Faktor Penyebab Rendahnya Motivasi Belajar di Sekolah Dasar
s2dikdas.fip.unesa.ac.id, Surabaya — Motivasi belajar
merupakan salah satu kunci utama keberhasilan siswa dalam proses pendidikan,
terutama di jenjang Sekolah Dasar (SD) yang menjadi pondasi pembentukan
karakter dan pengetahuan dasar. Namun, realitanya banyak siswa SD yang menunjukkan
motivasi belajar rendah. Hal ini tampak dari sikap malas mengerjakan tugas,
kurang antusias mengikuti pelajaran, hingga prestasi belajar yang menurun.
Rendahnya motivasi belajar ini tidak terjadi begitu saja, melainkan dipengaruhi
oleh berbagai faktor baik dari dalam diri siswa maupun lingkungan sekitarnya.
Faktor utama berasal dari siswa
sendiri, seperti ketidakpercayaan diri dan minat terhadap pelajaran. Anak-anak
yang mengalami kesulitan untuk memahami materi seringkali menjadi putus asa.
Jika mereka mengalami kegagalan dan tidak memiliki dorongan positif dari orang
tua atau guru, mereka cenderung kehilangan semangat untuk belajar. Selain itu,
kemajuan teknologi dapat mengalihkan perhatian. Anak-anak kurang tertarik
membaca buku atau mengerjakan tugas sekolah daripada bermain gawai.

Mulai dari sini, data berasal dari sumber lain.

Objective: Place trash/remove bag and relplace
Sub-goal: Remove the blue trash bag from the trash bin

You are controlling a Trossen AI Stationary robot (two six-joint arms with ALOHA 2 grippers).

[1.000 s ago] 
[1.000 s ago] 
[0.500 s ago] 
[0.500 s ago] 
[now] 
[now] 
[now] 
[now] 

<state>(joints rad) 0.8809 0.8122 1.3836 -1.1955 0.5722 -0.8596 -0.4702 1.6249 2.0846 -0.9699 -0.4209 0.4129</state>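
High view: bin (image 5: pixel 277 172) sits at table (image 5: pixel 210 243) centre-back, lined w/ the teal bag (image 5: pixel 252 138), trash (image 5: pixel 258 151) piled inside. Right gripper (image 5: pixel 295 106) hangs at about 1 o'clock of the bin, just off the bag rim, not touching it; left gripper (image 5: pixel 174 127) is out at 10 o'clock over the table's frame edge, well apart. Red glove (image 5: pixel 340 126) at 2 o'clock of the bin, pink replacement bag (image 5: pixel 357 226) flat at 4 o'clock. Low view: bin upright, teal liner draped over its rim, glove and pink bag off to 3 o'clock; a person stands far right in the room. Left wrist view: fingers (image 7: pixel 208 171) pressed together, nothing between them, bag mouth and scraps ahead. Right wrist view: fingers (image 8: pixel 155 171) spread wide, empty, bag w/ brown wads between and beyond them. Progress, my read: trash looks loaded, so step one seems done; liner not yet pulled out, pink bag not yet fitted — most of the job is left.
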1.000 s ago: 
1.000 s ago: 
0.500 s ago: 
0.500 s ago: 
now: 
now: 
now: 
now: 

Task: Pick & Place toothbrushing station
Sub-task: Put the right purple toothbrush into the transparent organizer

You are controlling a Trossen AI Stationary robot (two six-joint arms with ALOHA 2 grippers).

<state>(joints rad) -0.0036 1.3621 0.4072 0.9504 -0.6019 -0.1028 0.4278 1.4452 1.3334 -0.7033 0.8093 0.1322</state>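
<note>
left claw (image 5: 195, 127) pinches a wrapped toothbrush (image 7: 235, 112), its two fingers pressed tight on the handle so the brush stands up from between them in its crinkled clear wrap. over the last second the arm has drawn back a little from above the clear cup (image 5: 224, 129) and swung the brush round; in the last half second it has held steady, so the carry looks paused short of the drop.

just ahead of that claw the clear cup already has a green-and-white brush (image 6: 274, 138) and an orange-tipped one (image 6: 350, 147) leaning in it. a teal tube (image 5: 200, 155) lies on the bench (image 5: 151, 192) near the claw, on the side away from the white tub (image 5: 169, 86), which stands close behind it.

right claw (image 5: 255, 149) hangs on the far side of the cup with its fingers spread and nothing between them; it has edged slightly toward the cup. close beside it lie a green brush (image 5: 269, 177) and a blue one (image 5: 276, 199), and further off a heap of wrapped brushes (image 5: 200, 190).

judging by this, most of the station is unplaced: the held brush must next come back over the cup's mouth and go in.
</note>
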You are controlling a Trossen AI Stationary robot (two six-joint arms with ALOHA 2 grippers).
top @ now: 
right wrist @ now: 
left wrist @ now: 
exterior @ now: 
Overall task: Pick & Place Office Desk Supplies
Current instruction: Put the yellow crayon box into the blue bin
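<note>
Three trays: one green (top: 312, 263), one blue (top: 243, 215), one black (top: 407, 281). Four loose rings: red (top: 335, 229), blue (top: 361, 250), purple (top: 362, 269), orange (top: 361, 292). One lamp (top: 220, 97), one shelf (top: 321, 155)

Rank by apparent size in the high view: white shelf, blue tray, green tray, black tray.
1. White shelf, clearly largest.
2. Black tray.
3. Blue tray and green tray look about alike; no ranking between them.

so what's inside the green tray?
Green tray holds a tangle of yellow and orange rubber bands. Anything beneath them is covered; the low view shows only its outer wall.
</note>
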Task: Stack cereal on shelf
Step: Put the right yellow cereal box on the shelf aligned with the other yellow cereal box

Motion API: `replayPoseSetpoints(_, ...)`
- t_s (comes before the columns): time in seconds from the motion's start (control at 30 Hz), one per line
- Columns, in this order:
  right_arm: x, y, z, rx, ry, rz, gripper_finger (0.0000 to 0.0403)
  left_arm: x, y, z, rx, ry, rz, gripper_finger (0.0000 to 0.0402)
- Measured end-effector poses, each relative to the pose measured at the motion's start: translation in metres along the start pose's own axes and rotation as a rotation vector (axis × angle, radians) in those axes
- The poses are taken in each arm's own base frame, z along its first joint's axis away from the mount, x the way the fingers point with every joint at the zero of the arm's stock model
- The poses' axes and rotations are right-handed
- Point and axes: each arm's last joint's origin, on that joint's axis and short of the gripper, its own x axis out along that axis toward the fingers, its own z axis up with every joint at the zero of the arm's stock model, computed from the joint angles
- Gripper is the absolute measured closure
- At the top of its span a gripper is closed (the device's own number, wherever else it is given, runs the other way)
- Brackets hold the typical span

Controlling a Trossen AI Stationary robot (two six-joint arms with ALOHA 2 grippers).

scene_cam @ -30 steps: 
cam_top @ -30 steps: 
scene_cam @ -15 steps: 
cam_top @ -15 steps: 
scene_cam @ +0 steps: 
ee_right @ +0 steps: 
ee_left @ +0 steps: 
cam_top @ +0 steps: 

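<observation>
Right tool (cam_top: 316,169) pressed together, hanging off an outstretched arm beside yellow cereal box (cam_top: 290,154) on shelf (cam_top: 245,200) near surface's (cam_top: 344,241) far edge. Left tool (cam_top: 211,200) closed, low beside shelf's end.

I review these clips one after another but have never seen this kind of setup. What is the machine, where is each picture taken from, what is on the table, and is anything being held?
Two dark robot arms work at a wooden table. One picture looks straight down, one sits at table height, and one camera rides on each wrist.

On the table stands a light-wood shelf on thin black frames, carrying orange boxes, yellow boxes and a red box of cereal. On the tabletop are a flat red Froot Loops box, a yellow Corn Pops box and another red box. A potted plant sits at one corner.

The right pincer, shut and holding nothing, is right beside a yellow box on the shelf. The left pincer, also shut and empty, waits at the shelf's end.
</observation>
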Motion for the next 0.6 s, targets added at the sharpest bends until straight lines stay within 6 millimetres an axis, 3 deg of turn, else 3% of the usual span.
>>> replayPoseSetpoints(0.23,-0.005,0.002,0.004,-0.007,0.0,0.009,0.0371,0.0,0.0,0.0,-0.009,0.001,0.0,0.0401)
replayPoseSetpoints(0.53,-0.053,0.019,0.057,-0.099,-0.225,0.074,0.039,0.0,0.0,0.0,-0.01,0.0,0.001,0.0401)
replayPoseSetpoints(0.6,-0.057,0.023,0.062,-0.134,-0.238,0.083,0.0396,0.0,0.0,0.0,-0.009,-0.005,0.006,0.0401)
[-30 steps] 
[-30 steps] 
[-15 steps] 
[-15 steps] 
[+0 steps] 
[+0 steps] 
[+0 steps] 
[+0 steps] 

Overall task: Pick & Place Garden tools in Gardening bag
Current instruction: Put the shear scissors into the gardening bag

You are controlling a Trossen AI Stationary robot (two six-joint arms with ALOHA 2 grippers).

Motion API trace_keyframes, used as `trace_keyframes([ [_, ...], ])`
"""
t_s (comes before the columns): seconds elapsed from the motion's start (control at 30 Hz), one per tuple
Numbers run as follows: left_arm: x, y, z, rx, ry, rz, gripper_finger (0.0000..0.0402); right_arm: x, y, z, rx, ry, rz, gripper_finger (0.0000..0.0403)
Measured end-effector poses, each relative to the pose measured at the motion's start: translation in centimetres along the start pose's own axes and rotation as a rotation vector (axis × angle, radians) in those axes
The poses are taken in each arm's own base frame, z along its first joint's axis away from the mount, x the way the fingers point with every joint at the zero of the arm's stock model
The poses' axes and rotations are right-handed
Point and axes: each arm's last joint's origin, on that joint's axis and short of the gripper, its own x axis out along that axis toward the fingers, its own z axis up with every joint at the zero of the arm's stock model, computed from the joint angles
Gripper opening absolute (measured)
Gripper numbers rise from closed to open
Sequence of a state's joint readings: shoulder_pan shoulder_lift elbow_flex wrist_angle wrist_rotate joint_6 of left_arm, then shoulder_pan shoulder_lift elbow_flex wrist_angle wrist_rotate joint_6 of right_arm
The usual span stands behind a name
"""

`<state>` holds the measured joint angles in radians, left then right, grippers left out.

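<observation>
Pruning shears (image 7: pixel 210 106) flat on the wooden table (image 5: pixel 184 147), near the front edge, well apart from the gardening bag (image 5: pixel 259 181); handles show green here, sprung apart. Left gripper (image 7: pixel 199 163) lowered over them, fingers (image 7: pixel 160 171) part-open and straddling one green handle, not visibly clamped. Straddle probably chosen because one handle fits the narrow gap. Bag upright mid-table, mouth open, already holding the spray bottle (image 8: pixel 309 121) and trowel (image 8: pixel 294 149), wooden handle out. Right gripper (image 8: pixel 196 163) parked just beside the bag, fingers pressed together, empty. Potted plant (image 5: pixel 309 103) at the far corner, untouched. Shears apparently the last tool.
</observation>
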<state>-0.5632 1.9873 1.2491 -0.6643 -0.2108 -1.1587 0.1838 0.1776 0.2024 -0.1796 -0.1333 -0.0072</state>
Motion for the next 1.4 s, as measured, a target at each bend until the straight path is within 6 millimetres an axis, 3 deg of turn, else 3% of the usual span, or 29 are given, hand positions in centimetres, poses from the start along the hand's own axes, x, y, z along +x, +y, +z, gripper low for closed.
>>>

Keluarga adalah faktor berikutnya.
Pola asuh orang tua memainkan peran penting dalam menentukan keinginan anak
untuk belajar. Anak-anak yang tidak menerima pujian, dukungan, atau perhatian
dari orang tua mereka sering kali merasa bahwa belajar tidak penting.
Sebaliknya, tekanan berlebihan dan tuntutan nilai tinggi dapat menyebabkan
stres dan menurunkan minat belajar. Oleh karena itu, agar anak merasa nyaman
saat belajar, perlu ada keseimbangan antara dukungan dan kebebasan.
Lingkungan sekolah juga sangat
penting. Metode pembelajaran yang monoton, suasana kelas yang tidak
menyenangkan, dan kurangnya interaksi positif antara guru dan siswa semua dapat
menyebabkan siswa bosan dengan cepat. Guru yang hanya berkonsentrasi pada hasil
akhir tanpa memperhatikan proses belajar juga dapat membuat siswa tidak
termotivasi. Agar anak merasa belajar adalah kegiatan yang menyenangkan,
pendekatan aktif, kreatif, dan kontekstual harus membuat pembelajaran lebih
menarik.
Dibutuhkan kolaborasi antara guru,
orang tua, dan lingkungan untuk meningkatkan motivasi belajar di sekolah dasar.
Guru harus membuat kelas menarik, orang tua harus memberikan dukungan moral dan
perhatian, dan lingkungan harus menumbuhkan budaya belajar yang positif. Oleh
karena itu, anak akan tumbuh menjadi orang yang senang belajar dan bersemangat
untuk mencapai prestasi di masa depan.